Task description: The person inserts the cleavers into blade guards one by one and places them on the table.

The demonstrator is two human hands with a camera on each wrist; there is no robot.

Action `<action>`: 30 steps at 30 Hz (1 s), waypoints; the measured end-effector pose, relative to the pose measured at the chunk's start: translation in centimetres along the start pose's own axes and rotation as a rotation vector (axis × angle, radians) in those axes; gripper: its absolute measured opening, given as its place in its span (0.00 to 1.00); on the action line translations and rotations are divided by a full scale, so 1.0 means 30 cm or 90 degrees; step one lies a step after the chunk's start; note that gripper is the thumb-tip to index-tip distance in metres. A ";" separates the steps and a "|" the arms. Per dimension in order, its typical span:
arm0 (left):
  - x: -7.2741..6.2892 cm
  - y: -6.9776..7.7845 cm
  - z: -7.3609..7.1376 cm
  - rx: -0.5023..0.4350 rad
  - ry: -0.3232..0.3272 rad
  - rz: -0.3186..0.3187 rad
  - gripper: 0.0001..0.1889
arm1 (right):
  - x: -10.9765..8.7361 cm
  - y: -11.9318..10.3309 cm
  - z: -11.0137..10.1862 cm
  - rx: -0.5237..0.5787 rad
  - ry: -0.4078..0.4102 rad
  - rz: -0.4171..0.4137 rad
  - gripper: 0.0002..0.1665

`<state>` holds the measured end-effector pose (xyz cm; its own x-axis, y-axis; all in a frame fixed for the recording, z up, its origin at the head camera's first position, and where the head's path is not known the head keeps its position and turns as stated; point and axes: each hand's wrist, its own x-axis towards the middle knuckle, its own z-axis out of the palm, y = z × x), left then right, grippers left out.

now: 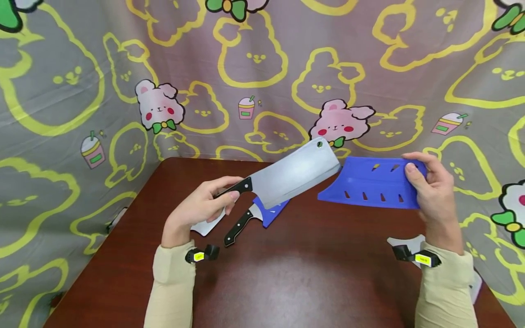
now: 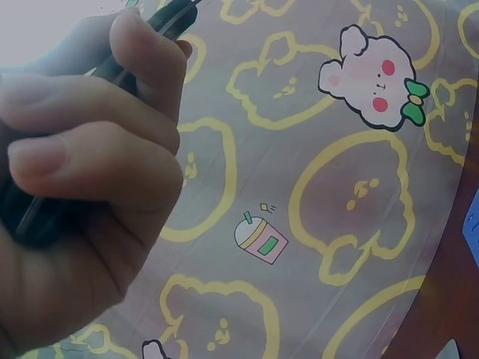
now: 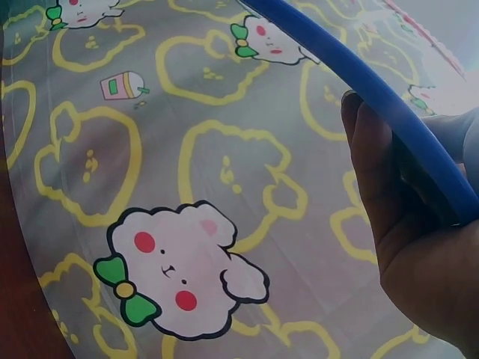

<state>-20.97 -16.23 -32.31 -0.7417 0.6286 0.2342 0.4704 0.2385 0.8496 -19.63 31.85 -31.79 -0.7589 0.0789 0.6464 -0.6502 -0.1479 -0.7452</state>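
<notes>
My left hand [image 1: 209, 200] grips the black handle of a cleaver [image 1: 293, 171], its broad blade raised and pointing up to the right. In the left wrist view the fingers curl round the dark handle [image 2: 176, 16]. At the right, my right hand [image 1: 434, 189] pinches the end of a blue slotted blade sheath [image 1: 365, 182], thumb in front. The blade's tip is close to the sheath's left end; whether they touch I cannot tell. The right wrist view shows the sheath [image 3: 397, 105] edge-on.
On the brown table [image 1: 295, 273] behind the cleaver lies a second knife [image 1: 239, 228] with its blade in a blue sheath [image 1: 272, 214]. Another metal blade [image 1: 207, 226] lies partly under my left hand. Pale objects [image 1: 476, 287] sit near my right forearm. Patterned cloth [image 1: 262, 68] surrounds the table.
</notes>
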 end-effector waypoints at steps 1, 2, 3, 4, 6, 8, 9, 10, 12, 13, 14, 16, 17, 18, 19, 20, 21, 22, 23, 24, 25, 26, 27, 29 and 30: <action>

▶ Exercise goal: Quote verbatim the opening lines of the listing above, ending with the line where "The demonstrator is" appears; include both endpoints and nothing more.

▶ Output of the task:
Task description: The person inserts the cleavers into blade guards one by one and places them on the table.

The demonstrator is two human hands with a camera on each wrist; there is no robot.

This response is complete, and nothing else is pending.